After the first day of low copper prices after opening high fall trend, the price fell back to 66500 line, spot trading limited recovery, spot premium open low.
From the macro level, the Federal Reserve raised interest rates by 25bp as scheduled, but did not clearly indicate that this was the last time to raise interest rates and reserved policy space. Meanwhile, the primary and secondary objectives of monetary policy remained unchanged, and the inflation target remained at 2%. The Federal Reserve did not give more guidance on the later policies at this meeting, relying on data changes, the market focused on employment and inflation related data. Market risk sentiment is cautious; China's domestic manufacturing sector slipped back into contraction territory in April, with macro data echoing industrial data, with weak demand and high inventories of finished goods the main drag.

From the perspective of industry fundamentals, TC continues to stop falling and rise, and the certainty of supply increment expectation is stronger than the certainty of demand recovery.

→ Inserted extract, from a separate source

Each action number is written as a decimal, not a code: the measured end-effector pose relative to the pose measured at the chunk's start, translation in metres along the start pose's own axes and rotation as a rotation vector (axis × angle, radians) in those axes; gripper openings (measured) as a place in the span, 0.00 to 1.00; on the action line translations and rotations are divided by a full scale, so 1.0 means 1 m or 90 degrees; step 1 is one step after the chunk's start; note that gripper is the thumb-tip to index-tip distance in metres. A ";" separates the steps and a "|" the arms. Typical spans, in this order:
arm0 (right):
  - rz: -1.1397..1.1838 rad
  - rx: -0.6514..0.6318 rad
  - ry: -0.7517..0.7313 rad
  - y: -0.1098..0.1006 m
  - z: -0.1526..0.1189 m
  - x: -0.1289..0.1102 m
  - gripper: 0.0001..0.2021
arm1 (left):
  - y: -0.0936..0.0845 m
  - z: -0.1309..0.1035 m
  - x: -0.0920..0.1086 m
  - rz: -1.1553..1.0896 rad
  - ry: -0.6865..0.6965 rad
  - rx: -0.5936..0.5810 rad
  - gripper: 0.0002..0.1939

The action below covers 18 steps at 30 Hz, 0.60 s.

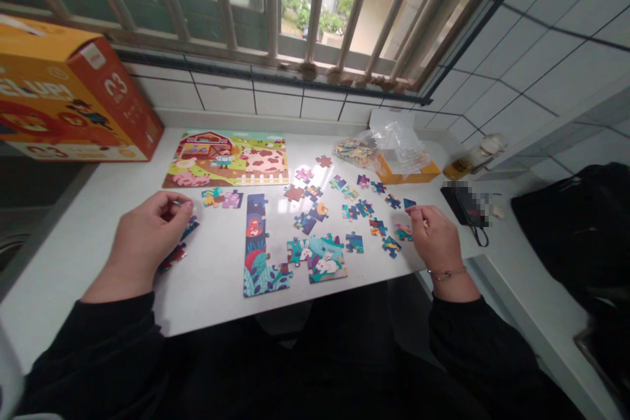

From the perspective of spot market, premium has fallen from the high level, and the expectation of monthly premium increase by cargo holders is disappointed. Under the background that downstream is difficult to return, premium has fallen to near flat water, and domestic destocking has further slowed down. The overseas end is still in the low inventory stage, but the cancellation of warehouse receipts fell to the low point, the continuous accumulation of inventory, spot discount degree expanded.
Generally speaking, the expectation of peak season in April fails, and the probability of a significant improvement in May is not large. The marginal situation of supply and demand in reality is becoming loose, the premium is difficult to recover, and the copper price is still operating under pressure.